A source in the domestic space industry earlier told TASS that the tests of the Nauka research module continued despite days off declared in Russia over the coronavirus
Specialists of the Khrunichev Space Center expect to complete the trials of the Nauka multi-functional laboratory module in May, Head of Russia’s State Space Corporation Roscosmos Dmitry Rogozin wrote on his Twitter account on Thursday.
"The Khrunichev Center: continuous tests of the multi-functional laboratory module for the Russian segment of the ISS [International Space Station] before its dispatch to Baikonur. The specialists hope to complete the work in May," the Roscosmos chief said.
As Rogozin stressed, the module’s launch will take place "early next year."
A source in the domestic space industry earlier told TASS that the tests of the Nauka research module continued despite days off declared in Russia over the coronavirus.

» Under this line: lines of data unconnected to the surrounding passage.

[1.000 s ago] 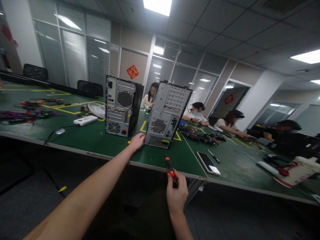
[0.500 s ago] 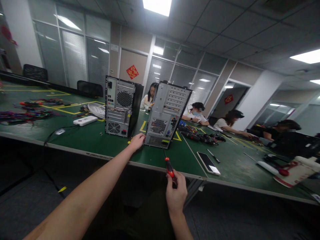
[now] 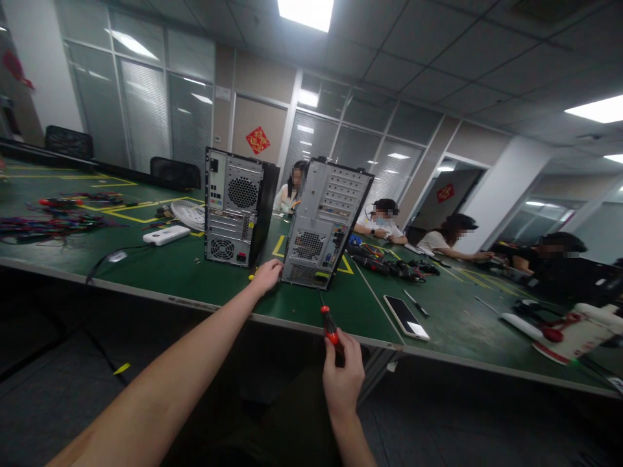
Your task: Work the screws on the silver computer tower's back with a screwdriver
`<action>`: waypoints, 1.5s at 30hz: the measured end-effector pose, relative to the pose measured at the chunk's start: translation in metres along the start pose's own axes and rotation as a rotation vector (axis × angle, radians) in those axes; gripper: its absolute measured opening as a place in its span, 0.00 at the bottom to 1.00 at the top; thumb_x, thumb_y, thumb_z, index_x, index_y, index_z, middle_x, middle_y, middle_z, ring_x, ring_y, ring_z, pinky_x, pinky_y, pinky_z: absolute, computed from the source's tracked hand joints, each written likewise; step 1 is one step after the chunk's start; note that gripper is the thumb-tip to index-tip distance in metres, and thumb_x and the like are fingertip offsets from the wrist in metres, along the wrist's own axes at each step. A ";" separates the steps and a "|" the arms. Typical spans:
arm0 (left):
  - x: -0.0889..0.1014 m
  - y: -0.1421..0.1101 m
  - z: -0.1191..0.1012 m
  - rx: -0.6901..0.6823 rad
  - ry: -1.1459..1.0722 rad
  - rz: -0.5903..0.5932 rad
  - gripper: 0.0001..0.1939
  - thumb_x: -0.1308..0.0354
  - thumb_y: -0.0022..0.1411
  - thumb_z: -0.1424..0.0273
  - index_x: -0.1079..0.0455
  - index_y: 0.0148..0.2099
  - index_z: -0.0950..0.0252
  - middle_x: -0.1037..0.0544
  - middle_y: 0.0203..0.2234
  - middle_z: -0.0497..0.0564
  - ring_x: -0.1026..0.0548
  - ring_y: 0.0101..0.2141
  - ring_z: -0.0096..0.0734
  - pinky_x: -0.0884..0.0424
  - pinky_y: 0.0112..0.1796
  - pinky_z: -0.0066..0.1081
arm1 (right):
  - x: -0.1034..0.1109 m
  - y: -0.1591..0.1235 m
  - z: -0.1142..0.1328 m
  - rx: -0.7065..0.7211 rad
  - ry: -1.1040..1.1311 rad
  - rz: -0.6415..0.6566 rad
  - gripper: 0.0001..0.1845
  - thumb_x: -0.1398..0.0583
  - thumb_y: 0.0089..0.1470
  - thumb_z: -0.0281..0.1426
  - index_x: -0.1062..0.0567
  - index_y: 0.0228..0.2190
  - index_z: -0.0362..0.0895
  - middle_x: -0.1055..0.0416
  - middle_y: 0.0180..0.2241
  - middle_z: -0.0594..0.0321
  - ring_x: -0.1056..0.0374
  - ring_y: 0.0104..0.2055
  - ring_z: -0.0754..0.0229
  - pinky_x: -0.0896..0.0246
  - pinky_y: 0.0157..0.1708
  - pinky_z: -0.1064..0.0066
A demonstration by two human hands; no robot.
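Computer tower (image 3: 311, 220) of silver metal stands upright on the green table (image 3: 360, 305), right of a black-sided tower (image 3: 226, 207); the left hand (image 3: 267, 277) seems to touch its lower left edge, though whether it grips cannot be told. Farther right, the right hand (image 3: 344, 364) grasps a red-and-black screwdriver (image 3: 329, 323) by the handle, shaft toward the tower's bottom edge. Screwdriver work there looks to be the step in hand, calling for careful aim and a steady tower.

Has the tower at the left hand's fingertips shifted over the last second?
No, not visibly: judged by the front edge of the table, the tower stands in the same place, the left hand still at its lower left corner.
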State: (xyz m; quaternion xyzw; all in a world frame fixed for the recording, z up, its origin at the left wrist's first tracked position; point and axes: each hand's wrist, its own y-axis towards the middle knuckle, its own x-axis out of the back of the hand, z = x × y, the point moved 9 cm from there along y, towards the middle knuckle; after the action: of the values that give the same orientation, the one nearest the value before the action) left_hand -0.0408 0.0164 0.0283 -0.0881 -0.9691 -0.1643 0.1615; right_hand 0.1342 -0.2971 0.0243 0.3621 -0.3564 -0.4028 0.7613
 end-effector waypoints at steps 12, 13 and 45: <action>0.000 0.000 0.000 0.010 0.014 -0.011 0.13 0.50 0.66 0.66 0.23 0.39 0.61 0.18 0.34 0.51 0.21 0.39 0.35 0.28 0.38 0.29 | 0.000 0.000 -0.004 -0.040 0.016 -0.005 0.13 0.37 0.65 0.37 0.21 0.46 0.42 0.23 0.41 0.53 0.25 0.39 0.55 0.26 0.40 0.64; 0.000 0.001 0.000 0.008 0.011 -0.010 0.13 0.50 0.66 0.66 0.24 0.39 0.61 0.18 0.34 0.51 0.21 0.39 0.35 0.28 0.38 0.29 | 0.000 0.000 -0.002 -0.020 0.008 -0.002 0.13 0.38 0.65 0.36 0.21 0.47 0.43 0.24 0.43 0.52 0.25 0.43 0.54 0.26 0.43 0.63; 0.001 0.000 0.000 0.016 0.007 -0.010 0.13 0.49 0.66 0.66 0.23 0.41 0.62 0.17 0.36 0.52 0.21 0.39 0.35 0.27 0.38 0.29 | -0.002 -0.001 -0.004 -0.029 -0.003 0.013 0.16 0.40 0.66 0.37 0.20 0.50 0.44 0.24 0.45 0.53 0.25 0.46 0.54 0.28 0.46 0.63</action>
State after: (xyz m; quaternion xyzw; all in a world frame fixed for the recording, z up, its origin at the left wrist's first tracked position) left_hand -0.0417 0.0162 0.0289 -0.0816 -0.9702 -0.1577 0.1647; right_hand 0.1369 -0.2947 0.0214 0.3481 -0.3540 -0.4036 0.7685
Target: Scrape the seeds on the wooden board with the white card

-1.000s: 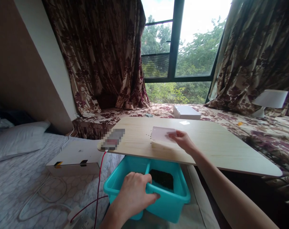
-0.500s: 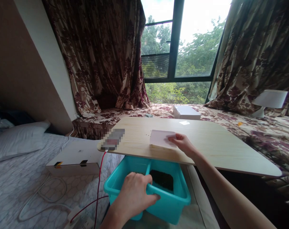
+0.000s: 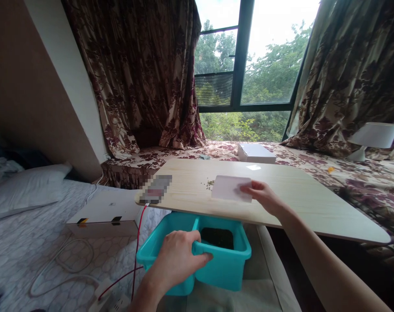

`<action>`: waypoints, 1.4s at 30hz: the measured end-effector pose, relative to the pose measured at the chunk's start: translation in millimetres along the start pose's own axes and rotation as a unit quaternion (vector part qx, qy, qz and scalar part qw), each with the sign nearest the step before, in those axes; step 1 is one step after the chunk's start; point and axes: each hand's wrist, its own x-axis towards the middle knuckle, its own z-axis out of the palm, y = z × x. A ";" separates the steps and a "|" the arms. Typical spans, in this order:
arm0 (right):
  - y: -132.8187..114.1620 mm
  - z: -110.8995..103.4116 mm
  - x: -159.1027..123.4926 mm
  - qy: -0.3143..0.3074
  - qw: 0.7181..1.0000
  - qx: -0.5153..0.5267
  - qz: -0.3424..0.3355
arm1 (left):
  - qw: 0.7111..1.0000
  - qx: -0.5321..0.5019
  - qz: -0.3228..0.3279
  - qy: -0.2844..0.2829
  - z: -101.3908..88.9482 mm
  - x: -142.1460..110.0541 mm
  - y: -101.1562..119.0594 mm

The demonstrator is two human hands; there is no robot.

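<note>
My left hand [image 3: 177,260] grips the near rim and centre divider of a teal plastic bin [image 3: 223,268] held under the front edge of a light wooden table [image 3: 301,195]. Dark material [image 3: 218,237] lies in the bin's right compartment. My right hand [image 3: 263,196] pinches a white card [image 3: 231,188] that rests on the tabletop. A small cluster of dark crumbs [image 3: 210,184] sits just left of the card.
A blurred flat object [image 3: 156,189] lies at the table's left end. A white box [image 3: 101,212] sits on the bed at the left, with a red cable [image 3: 136,242] and white cords [image 3: 63,268]. Another white box [image 3: 255,152] and a lamp [image 3: 372,136] rest on the window seat.
My right hand slid the card toward the table's front edge, then back a little to the right; crumbs now show at its left. The bin shifted slightly left.
</note>
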 end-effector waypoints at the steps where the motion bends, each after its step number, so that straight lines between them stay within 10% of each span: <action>1: 2.0 0.5 2.3 0.047 0.999 0.004 -0.016 | 1.000 0.001 0.006 0.000 0.9 -0.2 2.4; 5: 8.4 10.7 10.5 0.125 0.991 -0.004 -0.044 | 0.999 0.001 0.039 -0.027 7.2 -0.4 10.7; 42: -1.8 33.3 17.0 0.066 0.992 -0.067 -0.089 | 1.000 -0.010 0.017 -0.004 4.9 0.1 -0.2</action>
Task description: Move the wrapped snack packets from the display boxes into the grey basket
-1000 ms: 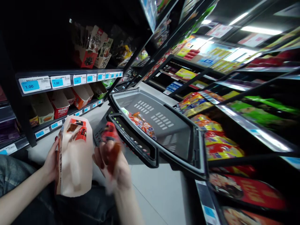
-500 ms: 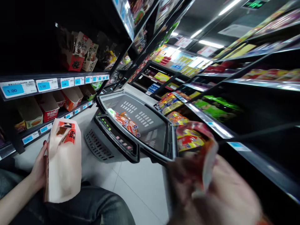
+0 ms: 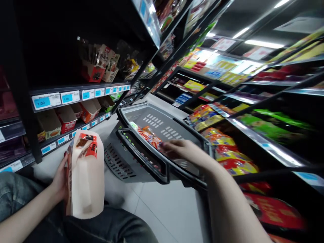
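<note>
My left hand [image 3: 59, 178] grips the side of a tall beige snack box [image 3: 87, 182] with red packets showing at its open top, held upright over my knee. My right hand [image 3: 178, 151] reaches palm down into a grey shopping basket [image 3: 118, 165] that stands on the floor. Its fingertips rest at the pile of red and orange snack packets [image 3: 150, 135] inside. Whether the fingers still pinch a packet is hidden by the back of the hand.
Black shelves [image 3: 76, 89] with blue price tags and open snack cartons run along the left. On the right, low shelves [image 3: 253, 135] carry yellow, red and green bags close to my right arm. Pale floor tiles [image 3: 167, 209] lie between them.
My right hand, which held a red packet near the box and then swung right, has now gone down into the basket. The box in my left hand has stayed put.
</note>
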`<state>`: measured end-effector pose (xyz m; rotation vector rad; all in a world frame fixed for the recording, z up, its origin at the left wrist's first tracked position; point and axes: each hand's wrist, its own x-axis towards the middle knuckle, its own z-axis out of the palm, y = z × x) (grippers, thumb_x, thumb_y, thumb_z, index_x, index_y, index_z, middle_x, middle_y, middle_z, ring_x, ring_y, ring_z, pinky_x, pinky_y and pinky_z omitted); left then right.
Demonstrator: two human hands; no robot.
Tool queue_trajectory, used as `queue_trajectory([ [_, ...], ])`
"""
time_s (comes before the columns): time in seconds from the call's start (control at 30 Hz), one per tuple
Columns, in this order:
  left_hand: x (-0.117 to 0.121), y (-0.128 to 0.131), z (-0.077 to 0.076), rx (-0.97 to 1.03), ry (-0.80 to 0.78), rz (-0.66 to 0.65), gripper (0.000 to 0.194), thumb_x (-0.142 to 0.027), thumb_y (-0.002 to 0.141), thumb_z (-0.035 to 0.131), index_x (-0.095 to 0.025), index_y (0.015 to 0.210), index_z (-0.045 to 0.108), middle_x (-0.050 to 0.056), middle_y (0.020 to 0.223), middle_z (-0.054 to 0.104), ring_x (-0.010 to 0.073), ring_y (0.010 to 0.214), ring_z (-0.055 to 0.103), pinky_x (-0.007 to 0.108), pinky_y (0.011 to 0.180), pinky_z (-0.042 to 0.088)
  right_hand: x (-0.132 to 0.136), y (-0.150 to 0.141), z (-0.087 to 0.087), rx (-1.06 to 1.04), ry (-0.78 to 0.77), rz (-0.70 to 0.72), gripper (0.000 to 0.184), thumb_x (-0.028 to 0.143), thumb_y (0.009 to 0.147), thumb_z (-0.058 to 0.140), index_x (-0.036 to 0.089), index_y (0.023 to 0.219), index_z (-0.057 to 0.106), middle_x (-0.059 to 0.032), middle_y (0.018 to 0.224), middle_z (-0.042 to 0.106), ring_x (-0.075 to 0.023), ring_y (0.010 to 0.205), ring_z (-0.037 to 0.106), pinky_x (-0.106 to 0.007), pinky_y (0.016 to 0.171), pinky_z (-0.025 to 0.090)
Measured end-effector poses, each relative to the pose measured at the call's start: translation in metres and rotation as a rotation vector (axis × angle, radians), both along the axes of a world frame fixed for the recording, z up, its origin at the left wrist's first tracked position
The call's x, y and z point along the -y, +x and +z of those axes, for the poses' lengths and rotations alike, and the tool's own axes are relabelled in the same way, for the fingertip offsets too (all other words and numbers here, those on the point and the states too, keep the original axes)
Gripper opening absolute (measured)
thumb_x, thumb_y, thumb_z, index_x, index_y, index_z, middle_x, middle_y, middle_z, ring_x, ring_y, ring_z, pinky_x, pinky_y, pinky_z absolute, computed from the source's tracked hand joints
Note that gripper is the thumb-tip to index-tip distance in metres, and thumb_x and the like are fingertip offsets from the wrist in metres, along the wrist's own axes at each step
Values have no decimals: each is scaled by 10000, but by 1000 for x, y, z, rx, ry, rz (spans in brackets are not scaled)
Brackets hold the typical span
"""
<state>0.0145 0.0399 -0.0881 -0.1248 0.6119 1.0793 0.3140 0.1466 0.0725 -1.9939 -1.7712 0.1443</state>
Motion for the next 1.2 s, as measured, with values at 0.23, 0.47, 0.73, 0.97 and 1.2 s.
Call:
queue_trajectory([
  [0.23, 0, -1, -3, 57, 27, -20, 571, -496, 848, 506, -98, 1252, 574, 116, 1028, 743, 284, 953, 685, 391, 980, 451, 63, -112, -18, 197, 242, 727, 215, 269, 734, 679, 248, 947, 670, -95, 1064, 638, -311, 1006, 517, -467, 857, 414],
  [0.47, -3, 0, 3, 35, -40, 0, 639, -498, 854, 491, -39, 1297, 508, 122, 891, 763, 276, 891, 699, 385, 981, 433, 49, -159, -61, 407, 306, 798, 228, 157, 888, 518, 256, 1009, 684, -101, 1074, 633, -267, 945, 482, -429, 777, 355],
  [0.73, -3, 0, -6, 94, 52, -48, 584, -513, 876, 441, -65, 1222, 583, 128, 987, 748, 282, 978, 677, 392, 979, 436, 52, -154, -31, -171, 196, 844, 170, 116, 879, 446, 207, 835, 582, 4, 730, 646, -139, 675, 591, -248, 648, 441],
  [0.97, -3, 2, -13, 73, 16, -39, 549, -524, 837, 504, -90, 1149, 626, 133, 972, 747, 287, 947, 683, 426, 993, 431, 63, -144, -34, -367, 73, 760, 101, 153, 783, 557, 192, 765, 649, 7, 683, 673, -125, 586, 578, -218, 549, 425],
  [1.2, -1, 3, -21, 67, 29, -60, 515, -519, 834, 512, -108, 1113, 648, 113, 960, 754, 279, 934, 686, 438, 1004, 421, 59, -138, -38, -420, -21, 743, 94, 164, 780, 559, 185, 745, 643, 12, 678, 663, -116, 596, 555, -211, 575, 418],
])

As the source specified, autonomous trials of the module’s propulsion unit are currently underway, after which the lab will undergo pneumatic and vacuum trials, following which a special echelon will be formed to deliver the Nauka module to the Baikonur spaceport in Kazakhstan.
The module’s construction began in 1995. Russia initially planned to launch the Nauka lab to the ISS as a back-up of the Zarya compartment (the station’s first module that continues its flight as part of the orbital outpost) but the launch was numerously delayed. In 2013, the Nauka module was sent to the Khrunichev Space Center after metal chips were found in its fuel system.
The Nauka multi-functional laboratory module can generate oxygen for six people and regenerate water from the urine. The Nauka will provide a second toilet for Russian cosmonauts (the first is located in the Zvezda module) and a room for the third crewmember. It will also use the European Robotic Arm (ERA) that will help perform some operations without spacewalks.